* Task *
The first line of the entries through the line bearing "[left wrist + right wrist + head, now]": copy these lines exactly and return nothing else.
::::
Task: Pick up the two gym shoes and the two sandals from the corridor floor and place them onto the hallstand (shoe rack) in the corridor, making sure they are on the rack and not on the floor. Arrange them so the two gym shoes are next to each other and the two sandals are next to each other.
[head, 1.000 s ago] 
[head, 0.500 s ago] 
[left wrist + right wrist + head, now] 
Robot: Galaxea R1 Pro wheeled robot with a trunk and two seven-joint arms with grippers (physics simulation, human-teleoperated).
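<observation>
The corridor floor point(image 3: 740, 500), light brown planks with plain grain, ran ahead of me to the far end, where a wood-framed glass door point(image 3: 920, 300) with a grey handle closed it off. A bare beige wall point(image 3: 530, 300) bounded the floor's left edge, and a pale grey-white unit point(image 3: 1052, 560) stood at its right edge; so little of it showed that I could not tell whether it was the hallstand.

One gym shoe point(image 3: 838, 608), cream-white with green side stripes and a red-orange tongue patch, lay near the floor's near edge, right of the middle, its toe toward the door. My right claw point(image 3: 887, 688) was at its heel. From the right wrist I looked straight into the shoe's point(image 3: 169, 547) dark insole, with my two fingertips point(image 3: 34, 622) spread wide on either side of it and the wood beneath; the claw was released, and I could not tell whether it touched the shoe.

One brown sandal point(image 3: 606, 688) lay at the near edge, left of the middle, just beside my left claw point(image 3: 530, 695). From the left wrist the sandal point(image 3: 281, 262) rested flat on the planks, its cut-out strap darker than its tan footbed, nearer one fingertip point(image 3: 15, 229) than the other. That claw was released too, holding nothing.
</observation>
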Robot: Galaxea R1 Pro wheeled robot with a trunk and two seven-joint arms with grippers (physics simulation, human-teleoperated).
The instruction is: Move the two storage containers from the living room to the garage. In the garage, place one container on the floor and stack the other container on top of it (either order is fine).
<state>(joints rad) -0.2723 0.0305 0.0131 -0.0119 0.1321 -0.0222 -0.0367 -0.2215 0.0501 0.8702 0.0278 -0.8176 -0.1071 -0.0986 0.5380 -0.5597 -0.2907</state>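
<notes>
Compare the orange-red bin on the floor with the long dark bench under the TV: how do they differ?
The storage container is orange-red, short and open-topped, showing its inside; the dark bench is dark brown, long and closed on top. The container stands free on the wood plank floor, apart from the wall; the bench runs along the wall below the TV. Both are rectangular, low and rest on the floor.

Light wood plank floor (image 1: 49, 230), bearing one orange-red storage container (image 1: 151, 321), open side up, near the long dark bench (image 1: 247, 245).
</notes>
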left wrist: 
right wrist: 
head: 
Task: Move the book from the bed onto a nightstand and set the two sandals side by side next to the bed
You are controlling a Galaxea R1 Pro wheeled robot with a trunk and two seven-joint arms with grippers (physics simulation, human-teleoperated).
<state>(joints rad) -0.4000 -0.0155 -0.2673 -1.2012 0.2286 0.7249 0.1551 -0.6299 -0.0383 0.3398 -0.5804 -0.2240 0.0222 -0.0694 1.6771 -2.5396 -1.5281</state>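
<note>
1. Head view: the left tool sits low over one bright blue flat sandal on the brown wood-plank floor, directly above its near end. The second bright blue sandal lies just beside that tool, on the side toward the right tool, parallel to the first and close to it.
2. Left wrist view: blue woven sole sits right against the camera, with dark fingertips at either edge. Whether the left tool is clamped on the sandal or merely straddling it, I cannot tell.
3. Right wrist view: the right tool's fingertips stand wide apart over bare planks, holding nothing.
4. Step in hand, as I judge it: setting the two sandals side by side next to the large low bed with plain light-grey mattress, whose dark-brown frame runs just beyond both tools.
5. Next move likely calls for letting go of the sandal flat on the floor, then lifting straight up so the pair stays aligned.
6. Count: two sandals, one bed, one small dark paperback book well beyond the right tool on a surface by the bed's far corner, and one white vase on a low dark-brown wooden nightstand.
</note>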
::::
* Task result *
Task: Pick up the two gym shoes and the two sandals from the corridor floor and place them onto the hallstand (shoe rack) in the corridor, making sure they are on the rack and not on the floor. Arrange them so the two gym shoes are next to each other and the two sandals are next to each other.
[head, 1.000 s ago] 
[head, 0.500 s ago] 
[left wrist + right wrist + head, now] 

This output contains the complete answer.